### Problem requirements
Repeat the data exactly, with every line included.

### Available data
● ● ● ● ●

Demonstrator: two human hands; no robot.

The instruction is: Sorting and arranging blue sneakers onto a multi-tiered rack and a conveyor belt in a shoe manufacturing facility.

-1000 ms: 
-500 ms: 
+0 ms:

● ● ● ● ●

### Worked solution
Demonstrator: two human hands; no robot.

The instruction is: Sorting and arranging blue sneakers onto a multi-tiered rack and a conveyor belt in a shoe manufacturing facility.

-1000 ms: 
-500 ms: 
+0 ms:

No additional lines are needed for this answer.